Yalnız kalmak gözünü korkutmasın.

Herkesin birebir tarafa baktığı anlarda, senin farklı düşünmen gerekiyorsa, düşün. Gerekirse yalnız kal. Sürü psikolojisinden çıkmanın en güçlü yolu bu. Warren Buffett’ın yıllardır söylediği üzere: “Herkes açgözlüyken korkak ol, herkes korkarken açgözlü ol.”
Etrafındaki gürültüyü azalt.
Telegram kümeleri, YouTube’daki “coin uzmanları”… Bir noktadan sonra baş karışıyor. Daima biri bir şey öneriyor, biri “battık”, biri “roket geliyor” diyor. Bu türlü bir ortamda yanlışsız karar vermek sahiden güç.
O yüzden, dijital diyet yap. Kaynaklarını filtrele. 1-2 muteber kaynak belirle ve yalnızca onlara bak. Geri kalanını sustur. Zira ne kadar az ses duyarsan, kendi sesini o kadar net duyarsın. Ve yatırımda en kıymetli şeylerden biri: Kendi sesine güvenmek.

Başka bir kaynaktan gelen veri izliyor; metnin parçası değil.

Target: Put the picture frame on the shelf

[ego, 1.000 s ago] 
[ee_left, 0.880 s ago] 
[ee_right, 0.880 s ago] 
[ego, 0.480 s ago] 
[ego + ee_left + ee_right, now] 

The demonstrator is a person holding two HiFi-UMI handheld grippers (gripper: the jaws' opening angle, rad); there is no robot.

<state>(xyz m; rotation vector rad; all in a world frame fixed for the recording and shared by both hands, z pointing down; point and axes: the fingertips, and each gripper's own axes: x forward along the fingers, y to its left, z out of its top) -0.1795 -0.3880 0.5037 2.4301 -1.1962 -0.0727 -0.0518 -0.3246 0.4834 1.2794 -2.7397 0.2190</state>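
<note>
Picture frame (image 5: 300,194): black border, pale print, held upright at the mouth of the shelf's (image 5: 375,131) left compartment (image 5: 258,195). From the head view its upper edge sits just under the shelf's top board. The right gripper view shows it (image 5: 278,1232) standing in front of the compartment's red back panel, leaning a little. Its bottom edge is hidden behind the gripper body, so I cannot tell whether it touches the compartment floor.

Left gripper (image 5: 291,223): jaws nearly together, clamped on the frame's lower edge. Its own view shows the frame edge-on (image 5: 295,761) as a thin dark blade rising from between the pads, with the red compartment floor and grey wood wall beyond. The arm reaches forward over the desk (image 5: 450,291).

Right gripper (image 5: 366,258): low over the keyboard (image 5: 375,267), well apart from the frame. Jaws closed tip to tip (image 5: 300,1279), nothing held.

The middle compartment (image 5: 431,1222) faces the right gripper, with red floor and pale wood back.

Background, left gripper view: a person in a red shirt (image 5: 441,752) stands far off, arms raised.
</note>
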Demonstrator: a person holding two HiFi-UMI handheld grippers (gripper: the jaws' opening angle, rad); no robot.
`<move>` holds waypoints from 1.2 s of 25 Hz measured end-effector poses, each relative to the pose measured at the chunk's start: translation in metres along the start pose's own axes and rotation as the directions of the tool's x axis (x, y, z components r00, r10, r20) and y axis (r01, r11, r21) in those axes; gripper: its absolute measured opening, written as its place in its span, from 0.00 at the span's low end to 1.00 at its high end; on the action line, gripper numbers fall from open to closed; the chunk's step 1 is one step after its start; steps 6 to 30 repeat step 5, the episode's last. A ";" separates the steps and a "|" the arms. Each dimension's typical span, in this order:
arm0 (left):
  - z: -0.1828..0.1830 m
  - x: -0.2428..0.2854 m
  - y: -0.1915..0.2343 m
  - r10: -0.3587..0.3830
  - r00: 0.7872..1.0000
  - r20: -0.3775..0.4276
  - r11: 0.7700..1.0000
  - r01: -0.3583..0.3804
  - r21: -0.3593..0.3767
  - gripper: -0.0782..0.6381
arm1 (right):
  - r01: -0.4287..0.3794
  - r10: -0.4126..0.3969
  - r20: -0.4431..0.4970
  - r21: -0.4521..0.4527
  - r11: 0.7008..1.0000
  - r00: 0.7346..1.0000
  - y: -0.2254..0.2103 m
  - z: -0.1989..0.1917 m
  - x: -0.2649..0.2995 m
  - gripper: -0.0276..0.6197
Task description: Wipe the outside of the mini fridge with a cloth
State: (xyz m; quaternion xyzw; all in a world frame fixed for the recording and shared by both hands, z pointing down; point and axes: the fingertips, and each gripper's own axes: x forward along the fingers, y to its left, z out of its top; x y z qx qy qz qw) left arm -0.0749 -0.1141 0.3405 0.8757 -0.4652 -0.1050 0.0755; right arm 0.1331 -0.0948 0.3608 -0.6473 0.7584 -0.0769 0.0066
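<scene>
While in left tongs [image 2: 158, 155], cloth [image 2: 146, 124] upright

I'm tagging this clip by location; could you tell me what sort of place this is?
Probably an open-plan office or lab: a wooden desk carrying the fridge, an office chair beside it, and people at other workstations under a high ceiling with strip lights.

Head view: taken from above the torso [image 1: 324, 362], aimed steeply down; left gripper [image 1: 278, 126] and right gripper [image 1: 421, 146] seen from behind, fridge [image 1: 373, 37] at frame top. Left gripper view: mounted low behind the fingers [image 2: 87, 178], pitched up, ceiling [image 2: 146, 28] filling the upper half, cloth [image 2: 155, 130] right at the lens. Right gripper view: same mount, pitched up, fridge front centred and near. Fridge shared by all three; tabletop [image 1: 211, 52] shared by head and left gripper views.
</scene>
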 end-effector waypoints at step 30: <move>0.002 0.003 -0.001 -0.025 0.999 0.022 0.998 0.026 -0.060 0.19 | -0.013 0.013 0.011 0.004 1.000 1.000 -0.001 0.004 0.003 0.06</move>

Özetle, yatırım bir maratondur.
Hızlı koşan değil, hakikat tempoda koşan kazanır. Sürüyle birlikte hareket etmek birinci başta kolay gelebilir lakin uzun vadede seni kendi gayesinden uzaklaştırır. Kendi stratejini kur, öğren, sorgula ve gerekirse tek başına yürü. Zira sürüden ayrılanı bazen kurtlar değil, fırsatlar kapar.